## What the task requires
Copy out the listing that follows, exact in every word, and skip the images.

━━━━━━━━━━

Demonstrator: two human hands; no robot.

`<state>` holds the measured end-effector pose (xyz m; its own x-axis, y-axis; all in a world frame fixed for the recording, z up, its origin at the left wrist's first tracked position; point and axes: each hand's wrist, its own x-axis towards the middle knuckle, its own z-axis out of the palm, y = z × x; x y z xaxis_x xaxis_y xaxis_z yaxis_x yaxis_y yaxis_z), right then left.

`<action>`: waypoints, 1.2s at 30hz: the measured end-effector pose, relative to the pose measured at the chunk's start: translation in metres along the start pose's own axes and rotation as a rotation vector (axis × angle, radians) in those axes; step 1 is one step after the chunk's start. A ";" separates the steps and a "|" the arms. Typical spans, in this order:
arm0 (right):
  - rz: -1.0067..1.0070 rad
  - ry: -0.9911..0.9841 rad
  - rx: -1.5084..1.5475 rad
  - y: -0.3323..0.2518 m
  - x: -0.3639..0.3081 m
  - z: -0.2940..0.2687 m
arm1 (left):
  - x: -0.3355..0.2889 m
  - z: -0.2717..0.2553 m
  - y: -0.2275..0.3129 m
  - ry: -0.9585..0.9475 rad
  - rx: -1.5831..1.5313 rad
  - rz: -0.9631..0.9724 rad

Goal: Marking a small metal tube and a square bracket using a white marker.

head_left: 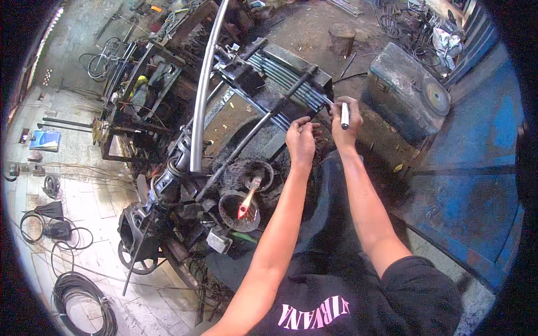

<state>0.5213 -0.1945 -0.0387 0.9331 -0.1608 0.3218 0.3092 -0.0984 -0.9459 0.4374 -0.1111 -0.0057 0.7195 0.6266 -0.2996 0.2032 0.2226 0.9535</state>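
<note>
Two hands: both raised at a dark metal machine.
Left hand: fingers curled together; what it pinches, cannot tell.
Right hand: closed around a white marker.

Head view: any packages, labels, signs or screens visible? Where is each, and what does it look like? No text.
Printed shirt logo: pink-and-white lettering on the person's black shirt, bottom centre.
Blue flat box or package: on the tiled floor at far left, rectangular, with a pale patch on top; too small to identify.
White marker-like stick: in the right hand, any label unreadable.
No screens or signs visible.
</note>
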 end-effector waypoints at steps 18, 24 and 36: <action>0.130 -0.044 -0.004 0.014 0.005 0.024 | 0.004 -0.010 -0.013 0.065 0.054 0.046; -0.388 -0.009 -0.094 -0.016 -0.010 0.008 | -0.028 -0.006 -0.011 0.151 -0.203 -0.086; -0.624 -0.685 -0.568 -0.038 -0.062 0.036 | -0.056 -0.054 -0.074 0.206 -0.373 -0.235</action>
<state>0.4579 -0.1459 -0.0243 0.5996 0.6399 0.4806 0.7987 -0.4407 -0.4098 0.3464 -0.1225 -0.0612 0.5285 0.6535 -0.5419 0.0653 0.6051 0.7934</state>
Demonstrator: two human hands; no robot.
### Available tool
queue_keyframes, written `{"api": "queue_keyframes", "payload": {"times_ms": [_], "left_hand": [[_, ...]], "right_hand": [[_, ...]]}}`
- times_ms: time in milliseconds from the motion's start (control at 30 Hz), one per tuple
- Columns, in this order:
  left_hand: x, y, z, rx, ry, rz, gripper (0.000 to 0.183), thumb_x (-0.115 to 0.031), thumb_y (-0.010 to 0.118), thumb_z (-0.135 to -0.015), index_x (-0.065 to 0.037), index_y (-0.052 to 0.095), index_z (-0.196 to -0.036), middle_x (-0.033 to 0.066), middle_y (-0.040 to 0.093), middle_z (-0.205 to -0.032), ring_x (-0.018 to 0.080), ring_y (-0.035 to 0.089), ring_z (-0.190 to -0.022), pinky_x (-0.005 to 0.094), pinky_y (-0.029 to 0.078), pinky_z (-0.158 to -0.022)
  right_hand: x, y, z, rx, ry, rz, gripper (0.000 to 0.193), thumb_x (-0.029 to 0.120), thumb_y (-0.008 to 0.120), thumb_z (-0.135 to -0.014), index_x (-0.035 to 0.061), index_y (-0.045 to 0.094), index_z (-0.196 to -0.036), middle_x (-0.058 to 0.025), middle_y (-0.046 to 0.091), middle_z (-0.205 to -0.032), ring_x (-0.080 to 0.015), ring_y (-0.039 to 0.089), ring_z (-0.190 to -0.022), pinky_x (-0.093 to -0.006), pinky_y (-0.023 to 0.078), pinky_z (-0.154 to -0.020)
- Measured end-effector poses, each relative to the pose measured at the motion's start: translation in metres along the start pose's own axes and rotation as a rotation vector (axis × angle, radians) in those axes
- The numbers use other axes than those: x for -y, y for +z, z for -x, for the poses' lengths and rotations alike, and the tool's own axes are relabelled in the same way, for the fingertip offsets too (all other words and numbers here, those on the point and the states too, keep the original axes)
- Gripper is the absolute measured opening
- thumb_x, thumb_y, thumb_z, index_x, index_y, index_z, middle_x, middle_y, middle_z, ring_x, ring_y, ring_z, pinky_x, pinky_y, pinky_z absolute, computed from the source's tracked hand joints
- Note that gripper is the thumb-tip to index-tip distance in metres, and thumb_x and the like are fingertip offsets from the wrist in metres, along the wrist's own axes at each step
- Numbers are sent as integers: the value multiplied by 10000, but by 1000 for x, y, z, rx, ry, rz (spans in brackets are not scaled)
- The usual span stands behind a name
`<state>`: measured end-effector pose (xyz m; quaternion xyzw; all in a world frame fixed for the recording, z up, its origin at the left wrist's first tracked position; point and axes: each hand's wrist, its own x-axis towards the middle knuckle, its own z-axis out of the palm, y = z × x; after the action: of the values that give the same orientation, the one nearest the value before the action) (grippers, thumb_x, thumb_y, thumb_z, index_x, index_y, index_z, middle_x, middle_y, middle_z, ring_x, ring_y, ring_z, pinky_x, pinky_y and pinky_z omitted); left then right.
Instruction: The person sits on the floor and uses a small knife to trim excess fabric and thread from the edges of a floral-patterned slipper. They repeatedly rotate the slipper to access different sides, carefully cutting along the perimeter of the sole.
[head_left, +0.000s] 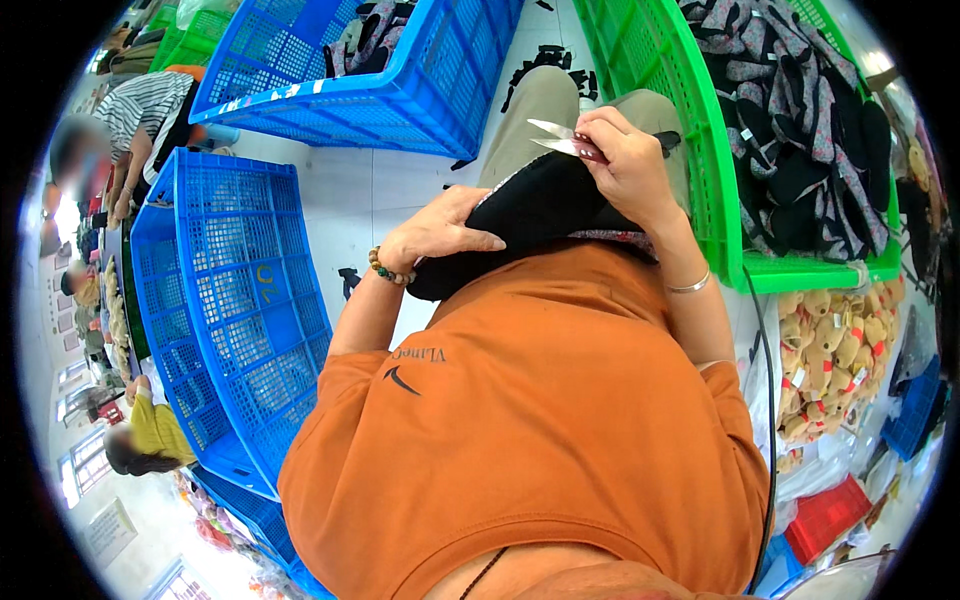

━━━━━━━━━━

## Finished exercise
Demonstrator: two human hands; no robot.

`<state>` holds the measured end-effector pose (xyz m; its own x-axis, y-axis; all in a world frame fixed for the recording, z up, its origin at the left wrist's first tracked position; point and axes: each hand's wrist, its own x-axis towards the middle knuckle, its own z-axis out of the palm, y = z × x; x y z xaxis_x xaxis_y xaxis_z yaxis_x yaxis_y yaxis_z), right then left.

`<action>`: waypoints, 1.2s at 30hz: the measured end-effector pose, relative to the pose measured at the chunk's start: translation in metres along the start pose's own axes and rotation as a rotation vector (axis × angle, radians) in those axes; step 1 is one step after the chunk's start. A ";" separates the steps and a "|" the arms. Typical spans, in this order:
arm0 (right):
  - rz: -1.0067..1.0070 rad
  - ry: -0.9911..0.9841 rad
  - rx: -1.5084..1.5475 rad
  - y: -0.3323..0.2518 m
  - x: -0.3639..0.3081 m
  - z: -0.2940..0.2687 m
arm1 (left):
  - x: -0.3355..0.2889 m
  - z: -0.2717..0.2553 m
  - y: -0.2275..0.3129 m
  - ry: -0.9585..0.9475 rad
  - rx: -1.5831..1.5313 rad
  - rz: -0.9631..0.9724 rad

Goal: Marking a small metal tube and a square bracket using a white marker.

head_left: 

<state>0.5213 -0.1945 -0.0387 0.9331 -0.1608 0.3218 0.3092 -0.0984 -0.9459 0.4374 -0.1111 -0.0057 0.7195 0.6266 -0.2996 0.2032 0.2226 0.9535</state>
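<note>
Two hands: both raised at a dark metal machine.
Left hand: fingers curled together; what it pinches, cannot tell.
Right hand: closed around a white marker.

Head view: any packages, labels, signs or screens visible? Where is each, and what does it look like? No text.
Printed shirt logo: pink-and-white lettering on the person's black shirt, bottom centre.
Blue flat box or package: on the tiled floor at far left, rectangular, with a pale patch on top; too small to identify.
White marker-like stick: in the right hand, any label unreadable.
No screens or signs visible.
</note>
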 end-effector waypoints at steps 18, 24 and 36: <action>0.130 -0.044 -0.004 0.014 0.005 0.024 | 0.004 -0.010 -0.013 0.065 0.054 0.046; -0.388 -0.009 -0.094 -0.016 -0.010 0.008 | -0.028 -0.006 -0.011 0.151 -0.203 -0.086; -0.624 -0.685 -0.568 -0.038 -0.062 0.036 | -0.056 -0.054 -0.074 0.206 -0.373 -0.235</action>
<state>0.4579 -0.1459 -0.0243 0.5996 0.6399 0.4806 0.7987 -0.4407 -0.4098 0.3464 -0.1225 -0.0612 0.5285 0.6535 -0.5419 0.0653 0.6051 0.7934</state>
Demonstrator: two human hands; no robot.
### Available tool
queue_keyframes, written `{"api": "queue_keyframes", "payload": {"times_ms": [_], "left_hand": [[_, ...]], "right_hand": [[_, ...]]}}`
- times_ms: time in milliseconds from the motion's start (control at 30 Hz), one per tuple
- Columns, in this order:
  left_hand: x, y, z, rx, ry, rz, gripper (0.000 to 0.183), thumb_x (-0.115 to 0.031), thumb_y (-0.010 to 0.118), thumb_z (-0.135 to -0.015), index_x (-0.065 to 0.037), index_y (-0.052 to 0.095), index_z (-0.196 to -0.036), middle_x (-0.033 to 0.066), middle_y (-0.040 to 0.093), middle_z (-0.205 to -0.032), ring_x (-0.018 to 0.080), ring_y (-0.035 to 0.089), ring_z (-0.190 to -0.022), pinky_x (-0.005 to 0.094), pinky_y (-0.029 to 0.078), pinky_z (-0.158 to -0.022)
  right_hand: x, y, z, rx, ry, rz, gripper (0.000 to 0.193), thumb_x (-0.029 to 0.120), thumb_y (-0.008 to 0.120), thumb_z (-0.135 to -0.014), index_x (-0.035 to 0.061), index_y (-0.045 to 0.094), index_z (-0.196 to -0.036), middle_x (-0.058 to 0.025), middle_y (-0.046 to 0.091), middle_z (-0.205 to -0.032), ring_x (-0.080 to 0.015), ring_y (-0.039 to 0.089), ring_z (-0.190 to -0.022), pinky_x (-0.093 to -0.006), pinky_y (-0.023 to 0.078), pinky_z (-0.154 to -0.020)
- Measured end-effector poses, each relative to the pose measured at the motion's start: translation in metres along the start pose's own axes and rotation as a rotation vector (axis × angle, radians) in those axes
- The numbers use other axes than those: x for -y, y for +z, z for -x, for the poses' lengths and rotations alike, and the tool's own axes are relabelled in the same way, for the fingertip offsets too (all other words and numbers here, those on the point and the states too, keep the original axes)
- Gripper is the absolute measured opening
- thumb_x, thumb_y, thumb_z, index_x, index_y, index_z, middle_x, middle_y, middle_z, ring_x, ring_y, ring_z, pinky_x, pinky_y, pinky_z absolute, computed from the source's tracked hand joints
- Note that gripper is the thumb-tip to index-tip distance in metres, and thumb_x and the like are fingertip offsets from the wrist in metres, along the wrist's own axes at each step
- Numbers are sent as integers: the value multiplied by 10000, but by 1000 for x, y, z, rx, ry, rz (spans in brackets are not scaled)
- The usual span stands behind a name
`<state>`: measured end-effector pose (xyz m; quaternion xyzw; all in a world frame fixed for the recording, z up, its origin at the left wrist's first tracked position; point and axes: each hand's wrist, its own x-axis towards the middle knuckle, its own z-axis out of the palm, y = z × x; after the action: of the values that give the same orientation, the one nearest the value before the action) (grippers, thumb_x, thumb_y, thumb_z, index_x, index_y, index_z, middle_x, middle_y, middle_z, ring_x, ring_y, ring_z, pinky_x, pinky_y and pinky_z omitted); left then right.
Instruction: The person sits on the floor and uses a small knife to trim excess fabric and thread from the edges of a floral-patterned slipper. They repeatedly rotate the slipper to access different sides, carefully cutting along the perimeter of the sole.
[head_left, +0.000s] 

That completes the response to the exercise.